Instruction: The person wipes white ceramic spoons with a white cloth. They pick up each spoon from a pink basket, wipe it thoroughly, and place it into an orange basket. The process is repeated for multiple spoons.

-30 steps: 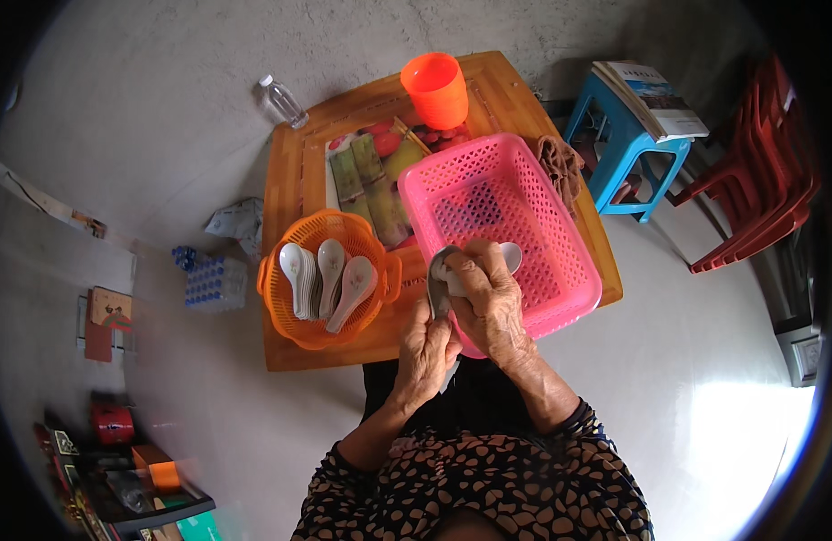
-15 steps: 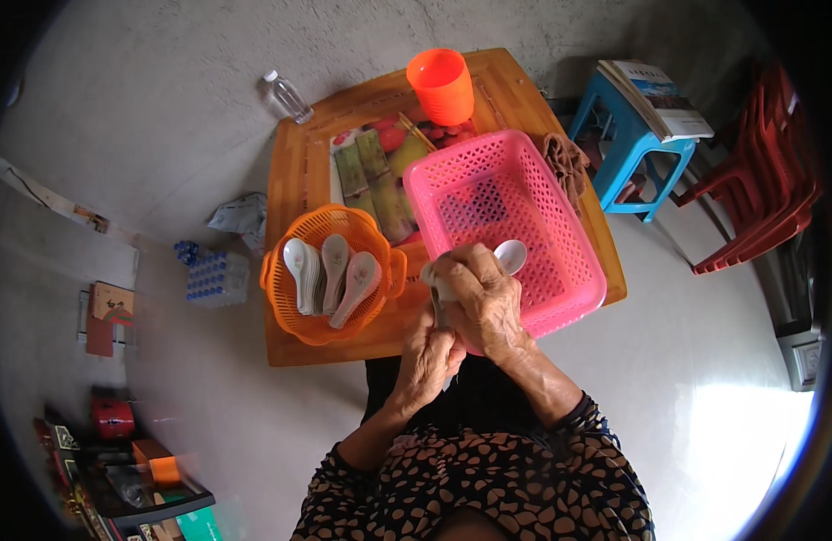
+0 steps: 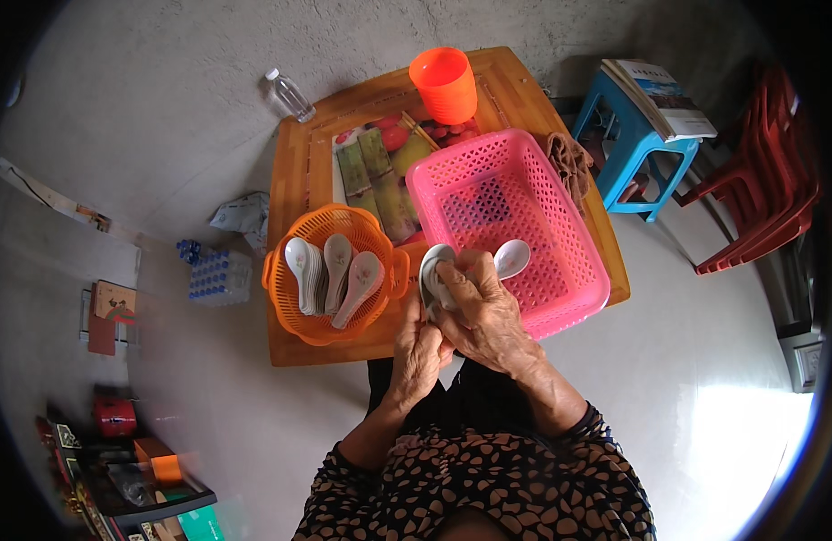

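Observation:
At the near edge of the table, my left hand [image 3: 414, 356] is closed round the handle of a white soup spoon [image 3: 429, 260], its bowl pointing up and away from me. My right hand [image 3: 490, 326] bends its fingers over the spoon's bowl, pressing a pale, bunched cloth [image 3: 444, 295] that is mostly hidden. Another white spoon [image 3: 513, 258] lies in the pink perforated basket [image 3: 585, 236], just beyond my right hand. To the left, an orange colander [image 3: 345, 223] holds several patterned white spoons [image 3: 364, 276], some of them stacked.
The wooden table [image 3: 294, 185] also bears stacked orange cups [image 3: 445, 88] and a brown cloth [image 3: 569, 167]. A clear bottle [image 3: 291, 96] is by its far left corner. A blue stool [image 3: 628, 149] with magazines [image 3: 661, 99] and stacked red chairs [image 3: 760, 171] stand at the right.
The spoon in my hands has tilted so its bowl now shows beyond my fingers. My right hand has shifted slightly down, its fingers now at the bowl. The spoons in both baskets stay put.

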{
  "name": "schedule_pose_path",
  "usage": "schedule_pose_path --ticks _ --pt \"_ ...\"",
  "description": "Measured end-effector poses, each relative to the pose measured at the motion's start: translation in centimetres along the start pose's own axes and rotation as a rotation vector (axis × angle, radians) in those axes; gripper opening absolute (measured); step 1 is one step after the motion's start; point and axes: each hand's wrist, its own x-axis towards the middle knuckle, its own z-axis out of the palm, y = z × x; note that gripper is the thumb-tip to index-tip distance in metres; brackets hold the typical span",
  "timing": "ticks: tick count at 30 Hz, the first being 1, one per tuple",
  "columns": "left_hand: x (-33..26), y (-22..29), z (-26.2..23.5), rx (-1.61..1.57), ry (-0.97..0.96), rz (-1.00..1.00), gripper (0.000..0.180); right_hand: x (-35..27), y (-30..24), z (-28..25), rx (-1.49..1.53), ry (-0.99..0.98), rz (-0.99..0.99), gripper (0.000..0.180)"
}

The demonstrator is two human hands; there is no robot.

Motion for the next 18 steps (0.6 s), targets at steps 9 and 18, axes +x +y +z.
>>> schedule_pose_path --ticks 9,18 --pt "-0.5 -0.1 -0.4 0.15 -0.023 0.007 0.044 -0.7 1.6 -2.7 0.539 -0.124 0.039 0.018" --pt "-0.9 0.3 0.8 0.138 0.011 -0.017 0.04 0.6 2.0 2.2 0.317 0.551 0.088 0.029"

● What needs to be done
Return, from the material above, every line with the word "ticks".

● Solution
  "usage": "schedule_pose_path --ticks _ --pt \"_ ...\"",
  "timing": "ticks: tick count at 30 Hz, the first being 1, one per tuple",
>>> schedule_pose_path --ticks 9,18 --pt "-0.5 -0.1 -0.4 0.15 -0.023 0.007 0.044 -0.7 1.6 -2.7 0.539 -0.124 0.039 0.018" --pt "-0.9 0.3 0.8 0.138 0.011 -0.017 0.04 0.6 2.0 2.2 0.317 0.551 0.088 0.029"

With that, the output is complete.